IMAP/POP3 outage

Due to the ongonig logging issues we have seen today, there was a brief outage of our IMAP/POP3 services. As of right now both are up and running. Total down time was 25 minutes.

SOC

Internal Log Server Issues

One of our central syslog servers had a series of raid failures that lead to filesystem corruption late last night.  Normally, this would only be an issue for our backend systems but at approximately 8:30AM this morning local logging on our MX servers, which forward logs to that  syslog server, blocked.  This caused inbound mail handling to stop along with other services including the redis sentinel cluster that is used to store configuration information.  That, in turn, caused the membertools to have issues since they depend upon some of the configuration stored in redis.  The MX servers were all back up and running by 9:15AM.  We’re continuing to work on restoring the failed syslog server but there is no customer impact at this time.  – Sonic Ops

Fusion/FlexLink Outage

Update (4:52PM): All affected customers should be back online at this point.

Today, June 16, starting at 3:35pm, configuration changes on equipment serving Fusion/FlexLink subscribers in northern California caused connectivity issues for a subset of subscribers.

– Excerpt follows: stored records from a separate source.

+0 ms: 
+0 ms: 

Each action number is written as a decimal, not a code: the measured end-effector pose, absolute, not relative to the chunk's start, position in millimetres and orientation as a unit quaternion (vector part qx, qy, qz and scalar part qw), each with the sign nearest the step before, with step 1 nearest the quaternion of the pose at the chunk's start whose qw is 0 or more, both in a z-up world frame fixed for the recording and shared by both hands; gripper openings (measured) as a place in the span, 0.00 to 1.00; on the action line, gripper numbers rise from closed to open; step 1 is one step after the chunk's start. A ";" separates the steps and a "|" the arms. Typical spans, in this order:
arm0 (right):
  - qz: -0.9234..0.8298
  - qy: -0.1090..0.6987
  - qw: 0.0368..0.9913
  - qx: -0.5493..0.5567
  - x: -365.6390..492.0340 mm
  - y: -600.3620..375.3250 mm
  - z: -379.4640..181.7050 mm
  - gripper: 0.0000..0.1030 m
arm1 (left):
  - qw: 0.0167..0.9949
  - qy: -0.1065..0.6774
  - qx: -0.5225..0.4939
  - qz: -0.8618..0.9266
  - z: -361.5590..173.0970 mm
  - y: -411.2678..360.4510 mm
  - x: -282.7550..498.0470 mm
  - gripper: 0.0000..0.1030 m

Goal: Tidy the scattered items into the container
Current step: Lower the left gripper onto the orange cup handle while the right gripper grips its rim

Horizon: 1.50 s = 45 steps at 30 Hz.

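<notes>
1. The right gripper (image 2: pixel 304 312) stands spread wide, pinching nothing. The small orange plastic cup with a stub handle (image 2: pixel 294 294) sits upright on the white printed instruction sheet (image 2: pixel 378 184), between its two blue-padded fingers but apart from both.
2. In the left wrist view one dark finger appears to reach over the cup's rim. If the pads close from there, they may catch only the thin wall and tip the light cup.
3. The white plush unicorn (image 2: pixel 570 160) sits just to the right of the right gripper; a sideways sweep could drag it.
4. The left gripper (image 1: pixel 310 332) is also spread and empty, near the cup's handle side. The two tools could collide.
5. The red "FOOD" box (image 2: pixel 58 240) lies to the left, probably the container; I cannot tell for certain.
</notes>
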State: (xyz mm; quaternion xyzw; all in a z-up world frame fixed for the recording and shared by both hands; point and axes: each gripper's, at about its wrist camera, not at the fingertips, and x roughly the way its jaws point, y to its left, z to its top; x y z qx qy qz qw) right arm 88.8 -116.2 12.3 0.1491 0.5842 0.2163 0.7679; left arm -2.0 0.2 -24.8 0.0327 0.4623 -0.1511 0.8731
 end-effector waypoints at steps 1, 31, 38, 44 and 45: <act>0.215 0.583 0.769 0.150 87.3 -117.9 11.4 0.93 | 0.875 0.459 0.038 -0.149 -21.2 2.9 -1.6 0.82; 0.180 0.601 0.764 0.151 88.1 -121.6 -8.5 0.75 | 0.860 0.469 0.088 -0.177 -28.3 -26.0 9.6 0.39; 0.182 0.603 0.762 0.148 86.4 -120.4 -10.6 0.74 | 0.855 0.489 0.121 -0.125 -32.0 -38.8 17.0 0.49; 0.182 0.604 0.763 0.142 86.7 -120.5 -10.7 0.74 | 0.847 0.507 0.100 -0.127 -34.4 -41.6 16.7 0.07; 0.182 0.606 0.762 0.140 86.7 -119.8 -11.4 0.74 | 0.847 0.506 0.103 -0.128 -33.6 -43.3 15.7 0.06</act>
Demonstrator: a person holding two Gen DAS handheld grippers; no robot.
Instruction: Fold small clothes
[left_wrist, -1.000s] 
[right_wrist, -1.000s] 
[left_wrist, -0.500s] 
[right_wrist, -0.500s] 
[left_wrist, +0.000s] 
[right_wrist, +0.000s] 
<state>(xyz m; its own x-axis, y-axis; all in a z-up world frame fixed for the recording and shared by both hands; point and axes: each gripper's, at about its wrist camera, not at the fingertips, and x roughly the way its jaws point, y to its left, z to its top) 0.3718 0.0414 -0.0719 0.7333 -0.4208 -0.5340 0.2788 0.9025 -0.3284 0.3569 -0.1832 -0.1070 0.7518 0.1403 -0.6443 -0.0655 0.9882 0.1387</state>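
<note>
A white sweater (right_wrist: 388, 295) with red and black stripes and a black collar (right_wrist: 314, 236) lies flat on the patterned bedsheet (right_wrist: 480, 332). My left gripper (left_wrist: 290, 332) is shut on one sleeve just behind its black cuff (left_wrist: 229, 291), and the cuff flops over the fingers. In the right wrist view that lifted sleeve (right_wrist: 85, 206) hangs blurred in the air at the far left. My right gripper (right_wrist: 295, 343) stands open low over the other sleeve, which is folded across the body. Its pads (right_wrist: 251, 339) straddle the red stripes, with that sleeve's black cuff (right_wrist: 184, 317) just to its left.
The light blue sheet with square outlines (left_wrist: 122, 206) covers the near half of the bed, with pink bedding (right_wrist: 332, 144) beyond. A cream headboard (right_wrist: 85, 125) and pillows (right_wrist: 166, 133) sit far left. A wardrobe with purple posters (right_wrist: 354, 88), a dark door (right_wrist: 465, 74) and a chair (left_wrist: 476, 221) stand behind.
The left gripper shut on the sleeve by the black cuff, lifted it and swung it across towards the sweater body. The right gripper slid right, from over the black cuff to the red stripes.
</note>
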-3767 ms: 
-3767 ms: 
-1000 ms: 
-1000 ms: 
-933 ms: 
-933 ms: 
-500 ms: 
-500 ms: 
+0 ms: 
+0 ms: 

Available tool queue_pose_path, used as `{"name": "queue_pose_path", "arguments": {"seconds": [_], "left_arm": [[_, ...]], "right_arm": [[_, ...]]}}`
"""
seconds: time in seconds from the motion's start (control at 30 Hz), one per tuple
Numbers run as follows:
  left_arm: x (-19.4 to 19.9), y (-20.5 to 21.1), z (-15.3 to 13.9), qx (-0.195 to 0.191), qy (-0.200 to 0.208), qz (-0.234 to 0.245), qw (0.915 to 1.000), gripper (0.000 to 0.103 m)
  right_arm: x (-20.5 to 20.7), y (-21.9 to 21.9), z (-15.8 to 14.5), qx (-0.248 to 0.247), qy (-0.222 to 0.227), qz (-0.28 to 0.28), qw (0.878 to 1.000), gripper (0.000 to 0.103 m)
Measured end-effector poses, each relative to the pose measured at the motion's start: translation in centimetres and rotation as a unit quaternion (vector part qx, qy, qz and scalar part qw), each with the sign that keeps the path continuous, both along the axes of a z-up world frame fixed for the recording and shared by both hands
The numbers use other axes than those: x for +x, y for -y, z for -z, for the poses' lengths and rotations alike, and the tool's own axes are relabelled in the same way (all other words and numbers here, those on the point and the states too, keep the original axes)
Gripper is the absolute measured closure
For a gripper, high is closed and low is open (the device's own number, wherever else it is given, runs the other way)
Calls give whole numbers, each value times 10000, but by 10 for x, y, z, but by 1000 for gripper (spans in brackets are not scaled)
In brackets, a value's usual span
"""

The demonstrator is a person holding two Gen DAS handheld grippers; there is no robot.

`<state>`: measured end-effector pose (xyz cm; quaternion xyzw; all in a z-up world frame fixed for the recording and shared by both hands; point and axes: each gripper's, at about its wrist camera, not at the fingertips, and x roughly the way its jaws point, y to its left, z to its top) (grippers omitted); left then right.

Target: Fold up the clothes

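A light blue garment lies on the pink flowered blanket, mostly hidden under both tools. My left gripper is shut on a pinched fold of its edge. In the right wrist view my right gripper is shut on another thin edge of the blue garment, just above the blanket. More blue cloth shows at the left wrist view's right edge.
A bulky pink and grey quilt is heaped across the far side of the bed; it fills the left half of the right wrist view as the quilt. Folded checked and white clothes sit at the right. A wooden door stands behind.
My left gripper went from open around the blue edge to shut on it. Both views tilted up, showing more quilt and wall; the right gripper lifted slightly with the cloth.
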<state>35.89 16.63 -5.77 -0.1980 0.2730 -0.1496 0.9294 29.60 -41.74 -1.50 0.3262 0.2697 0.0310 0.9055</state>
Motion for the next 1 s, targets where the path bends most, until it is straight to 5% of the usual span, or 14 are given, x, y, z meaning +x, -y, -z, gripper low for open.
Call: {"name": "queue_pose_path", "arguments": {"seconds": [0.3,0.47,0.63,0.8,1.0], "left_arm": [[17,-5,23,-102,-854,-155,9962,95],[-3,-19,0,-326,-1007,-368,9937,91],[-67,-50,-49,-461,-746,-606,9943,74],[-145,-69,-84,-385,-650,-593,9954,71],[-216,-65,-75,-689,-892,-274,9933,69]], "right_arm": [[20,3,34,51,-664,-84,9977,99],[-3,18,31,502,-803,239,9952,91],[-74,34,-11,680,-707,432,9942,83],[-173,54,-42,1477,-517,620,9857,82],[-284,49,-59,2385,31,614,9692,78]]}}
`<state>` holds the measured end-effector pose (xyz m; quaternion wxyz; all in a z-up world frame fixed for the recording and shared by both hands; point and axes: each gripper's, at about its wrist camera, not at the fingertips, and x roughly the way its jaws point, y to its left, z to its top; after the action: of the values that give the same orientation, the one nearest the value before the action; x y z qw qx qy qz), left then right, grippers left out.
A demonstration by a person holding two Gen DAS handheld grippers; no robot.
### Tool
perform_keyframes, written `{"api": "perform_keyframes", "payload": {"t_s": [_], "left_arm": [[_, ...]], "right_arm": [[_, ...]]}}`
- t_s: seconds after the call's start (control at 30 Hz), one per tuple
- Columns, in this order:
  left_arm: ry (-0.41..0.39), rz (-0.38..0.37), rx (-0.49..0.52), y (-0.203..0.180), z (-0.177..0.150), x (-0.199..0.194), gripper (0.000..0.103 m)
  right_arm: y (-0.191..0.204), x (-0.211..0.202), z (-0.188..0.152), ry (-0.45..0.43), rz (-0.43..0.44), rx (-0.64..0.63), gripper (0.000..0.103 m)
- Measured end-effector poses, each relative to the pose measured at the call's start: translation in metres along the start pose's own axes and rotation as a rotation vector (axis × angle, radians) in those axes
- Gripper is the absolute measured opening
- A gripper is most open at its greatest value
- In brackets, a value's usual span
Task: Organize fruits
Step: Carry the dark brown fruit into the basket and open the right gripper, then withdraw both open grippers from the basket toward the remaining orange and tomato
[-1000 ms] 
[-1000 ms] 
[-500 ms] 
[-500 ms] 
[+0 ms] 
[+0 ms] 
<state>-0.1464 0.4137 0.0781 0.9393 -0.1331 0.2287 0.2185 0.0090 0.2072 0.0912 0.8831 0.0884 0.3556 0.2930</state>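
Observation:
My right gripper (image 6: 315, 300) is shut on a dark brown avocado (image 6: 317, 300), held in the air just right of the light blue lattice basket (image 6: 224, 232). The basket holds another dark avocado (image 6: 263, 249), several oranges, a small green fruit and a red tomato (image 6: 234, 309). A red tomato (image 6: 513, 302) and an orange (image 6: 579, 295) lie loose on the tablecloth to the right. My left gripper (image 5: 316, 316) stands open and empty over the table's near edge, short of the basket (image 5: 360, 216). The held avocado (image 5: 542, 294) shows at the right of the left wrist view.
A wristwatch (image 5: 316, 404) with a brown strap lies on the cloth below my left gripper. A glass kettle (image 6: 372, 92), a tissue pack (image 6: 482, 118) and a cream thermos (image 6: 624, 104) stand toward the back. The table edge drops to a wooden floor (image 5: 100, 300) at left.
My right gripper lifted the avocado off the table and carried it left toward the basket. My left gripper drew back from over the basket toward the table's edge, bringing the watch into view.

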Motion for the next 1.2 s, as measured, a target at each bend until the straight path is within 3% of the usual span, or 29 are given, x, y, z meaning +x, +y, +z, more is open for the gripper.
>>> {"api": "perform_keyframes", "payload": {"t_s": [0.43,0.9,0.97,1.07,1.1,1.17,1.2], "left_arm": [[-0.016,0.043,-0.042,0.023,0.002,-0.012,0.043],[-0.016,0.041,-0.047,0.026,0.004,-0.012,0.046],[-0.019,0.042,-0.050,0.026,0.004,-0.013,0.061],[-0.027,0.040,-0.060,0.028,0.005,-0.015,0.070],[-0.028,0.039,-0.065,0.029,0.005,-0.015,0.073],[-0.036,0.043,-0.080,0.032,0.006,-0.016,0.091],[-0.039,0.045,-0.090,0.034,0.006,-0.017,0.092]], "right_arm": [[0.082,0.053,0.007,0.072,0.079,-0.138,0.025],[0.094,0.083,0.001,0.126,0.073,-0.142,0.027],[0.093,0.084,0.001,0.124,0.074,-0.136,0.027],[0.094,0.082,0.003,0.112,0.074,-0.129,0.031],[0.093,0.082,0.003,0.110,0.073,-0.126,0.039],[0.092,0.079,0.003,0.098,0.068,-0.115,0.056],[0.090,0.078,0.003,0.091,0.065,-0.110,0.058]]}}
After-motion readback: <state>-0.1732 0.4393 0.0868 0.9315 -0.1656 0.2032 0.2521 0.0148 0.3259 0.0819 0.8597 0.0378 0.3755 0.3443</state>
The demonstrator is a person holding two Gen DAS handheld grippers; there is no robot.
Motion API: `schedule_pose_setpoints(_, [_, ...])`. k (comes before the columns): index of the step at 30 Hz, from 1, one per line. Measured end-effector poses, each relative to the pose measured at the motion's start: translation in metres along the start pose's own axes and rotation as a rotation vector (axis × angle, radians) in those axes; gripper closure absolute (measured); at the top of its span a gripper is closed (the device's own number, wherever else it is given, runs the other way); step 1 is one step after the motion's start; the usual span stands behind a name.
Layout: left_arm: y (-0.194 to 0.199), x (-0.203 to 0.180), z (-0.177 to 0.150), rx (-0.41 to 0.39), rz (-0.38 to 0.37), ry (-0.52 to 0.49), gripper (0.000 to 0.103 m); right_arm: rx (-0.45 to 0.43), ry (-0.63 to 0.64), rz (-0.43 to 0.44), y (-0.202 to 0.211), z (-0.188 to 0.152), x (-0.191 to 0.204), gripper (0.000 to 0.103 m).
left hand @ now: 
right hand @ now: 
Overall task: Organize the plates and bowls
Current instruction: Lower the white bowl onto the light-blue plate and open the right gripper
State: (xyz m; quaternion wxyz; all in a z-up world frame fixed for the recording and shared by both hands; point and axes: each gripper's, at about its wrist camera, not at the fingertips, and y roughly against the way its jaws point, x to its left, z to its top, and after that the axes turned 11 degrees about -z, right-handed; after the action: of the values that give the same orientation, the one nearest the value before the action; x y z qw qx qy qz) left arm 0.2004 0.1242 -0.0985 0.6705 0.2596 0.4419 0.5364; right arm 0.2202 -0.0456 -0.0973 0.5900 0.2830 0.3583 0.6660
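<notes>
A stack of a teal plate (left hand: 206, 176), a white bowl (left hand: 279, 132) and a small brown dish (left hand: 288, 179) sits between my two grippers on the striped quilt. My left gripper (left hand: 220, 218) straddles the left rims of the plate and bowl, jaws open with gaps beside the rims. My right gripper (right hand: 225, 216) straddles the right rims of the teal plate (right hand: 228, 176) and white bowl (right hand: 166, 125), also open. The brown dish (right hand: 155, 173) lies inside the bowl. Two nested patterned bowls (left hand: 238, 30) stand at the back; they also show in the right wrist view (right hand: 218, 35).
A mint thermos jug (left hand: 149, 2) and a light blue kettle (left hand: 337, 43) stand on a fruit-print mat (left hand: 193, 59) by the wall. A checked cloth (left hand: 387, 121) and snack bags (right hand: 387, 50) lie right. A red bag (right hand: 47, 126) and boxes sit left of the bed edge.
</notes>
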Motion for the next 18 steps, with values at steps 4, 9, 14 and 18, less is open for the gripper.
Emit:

We are working to restore service to all affected subscribers as soon as possible and expect all connectivity to be restored within 15 minutes.

-Tomoc and NOC

Core Router Maintenance – Palo Alto

Update (2:00AM): This maintenance is now complete.

Update: This maintenance has been delayed until THURSDAY (6/18/2015) night.

Beginning tonight at midnight we will be performing maintenance on a core router in the Palo Alto area. No downtime is expected from this operation but users may notice some routing changes.

– Robbie

Non-Intrusive Maintenance – LA Area

2:37AM PDT – This maintenance is now complete.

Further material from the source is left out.